Enzymostaining : re-engineering enzymes to super-resolve the molecular machinery of exocytosis

Abstract

Synaptic vesicle exocytosis, which is a fundamental process to life, leads to neurotransmitter release at nerve terminals. Dysfunctional exocytosis has been associated with various conditions, including schizophrenia and Obsessive-Compulsive Disorder (OCD). SNARE proteins are the machinery that drives exocytosis, which makes them particularly good targets for studying what happens at the cell level using various standard, diffraction-limited and super-resolution microscopy techniques.
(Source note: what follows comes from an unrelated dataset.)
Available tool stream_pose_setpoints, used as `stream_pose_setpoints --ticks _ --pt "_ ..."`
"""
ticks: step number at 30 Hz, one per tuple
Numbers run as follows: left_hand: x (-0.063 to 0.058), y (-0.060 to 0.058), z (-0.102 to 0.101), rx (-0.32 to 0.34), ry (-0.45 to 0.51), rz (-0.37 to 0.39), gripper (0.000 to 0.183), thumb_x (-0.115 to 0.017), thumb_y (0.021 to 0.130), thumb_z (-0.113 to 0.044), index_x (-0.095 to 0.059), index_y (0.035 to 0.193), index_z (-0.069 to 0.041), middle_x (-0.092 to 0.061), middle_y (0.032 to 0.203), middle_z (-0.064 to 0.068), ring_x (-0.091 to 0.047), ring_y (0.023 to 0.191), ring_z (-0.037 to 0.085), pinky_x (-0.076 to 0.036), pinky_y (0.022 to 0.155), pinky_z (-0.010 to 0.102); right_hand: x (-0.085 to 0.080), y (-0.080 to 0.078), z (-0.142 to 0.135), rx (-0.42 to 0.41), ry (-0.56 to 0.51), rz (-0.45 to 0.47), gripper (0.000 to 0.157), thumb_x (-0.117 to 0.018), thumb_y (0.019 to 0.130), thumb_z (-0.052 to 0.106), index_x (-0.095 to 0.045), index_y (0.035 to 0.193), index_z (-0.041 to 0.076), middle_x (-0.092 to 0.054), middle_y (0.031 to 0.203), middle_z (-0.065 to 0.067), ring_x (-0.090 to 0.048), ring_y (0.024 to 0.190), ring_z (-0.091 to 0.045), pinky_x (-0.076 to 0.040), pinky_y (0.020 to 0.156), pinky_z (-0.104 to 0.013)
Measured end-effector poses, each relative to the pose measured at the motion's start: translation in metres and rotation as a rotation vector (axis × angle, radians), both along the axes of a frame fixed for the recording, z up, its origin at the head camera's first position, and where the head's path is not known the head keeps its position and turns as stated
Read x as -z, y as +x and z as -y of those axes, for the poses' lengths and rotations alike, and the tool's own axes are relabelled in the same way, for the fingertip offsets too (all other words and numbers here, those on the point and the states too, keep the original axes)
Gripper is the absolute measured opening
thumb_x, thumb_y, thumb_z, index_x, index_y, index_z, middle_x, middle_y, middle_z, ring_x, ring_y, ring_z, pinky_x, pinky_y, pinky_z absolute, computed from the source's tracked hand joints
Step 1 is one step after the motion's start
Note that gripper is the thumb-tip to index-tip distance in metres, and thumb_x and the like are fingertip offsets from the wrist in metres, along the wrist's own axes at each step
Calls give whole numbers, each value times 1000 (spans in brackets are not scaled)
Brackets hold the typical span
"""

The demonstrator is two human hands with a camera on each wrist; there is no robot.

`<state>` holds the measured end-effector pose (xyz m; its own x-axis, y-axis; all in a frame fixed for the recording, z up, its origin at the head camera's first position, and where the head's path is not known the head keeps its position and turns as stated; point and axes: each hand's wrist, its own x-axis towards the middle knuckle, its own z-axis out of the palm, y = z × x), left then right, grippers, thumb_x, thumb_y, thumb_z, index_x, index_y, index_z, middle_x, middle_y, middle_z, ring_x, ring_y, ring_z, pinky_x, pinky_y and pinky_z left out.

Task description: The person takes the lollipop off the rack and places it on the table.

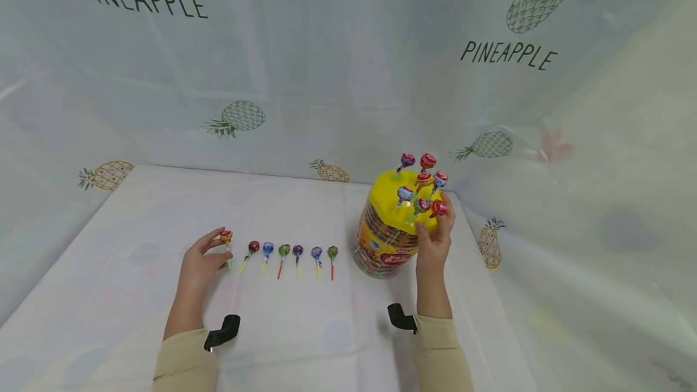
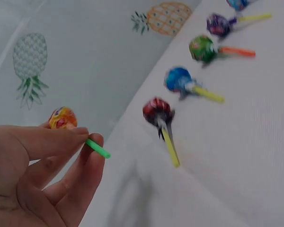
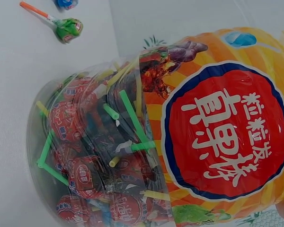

While classical antibody-based approaches have been used to fluorescently label SNAREs for standard confocal microscopy, the inherent properties of antibodies impose limits on super-resolution microscopy techniques required for studying the SNAREs. Meanwhile, Botulinum Neurotoxins (BoNTs), also known as Botox, are among some of the most lethal substances known to man. Their toxicity is due to their natural ability to bind and specifically cleave SNARE proteins. This causes Botulism, a condition characterised by impairment of neurotransmission and paralysis. Since BoNTs naturally bind and specifically target neuronal SNAREs, my work has focused on re-engineering BoNTs in a way that these may still bind while not cleaving their target SNAREs. I propose that botulinum neurotoxins, and re-engineered enzymes in general, may provide, upon optimisation, a good platform for the next-generation of detection agents.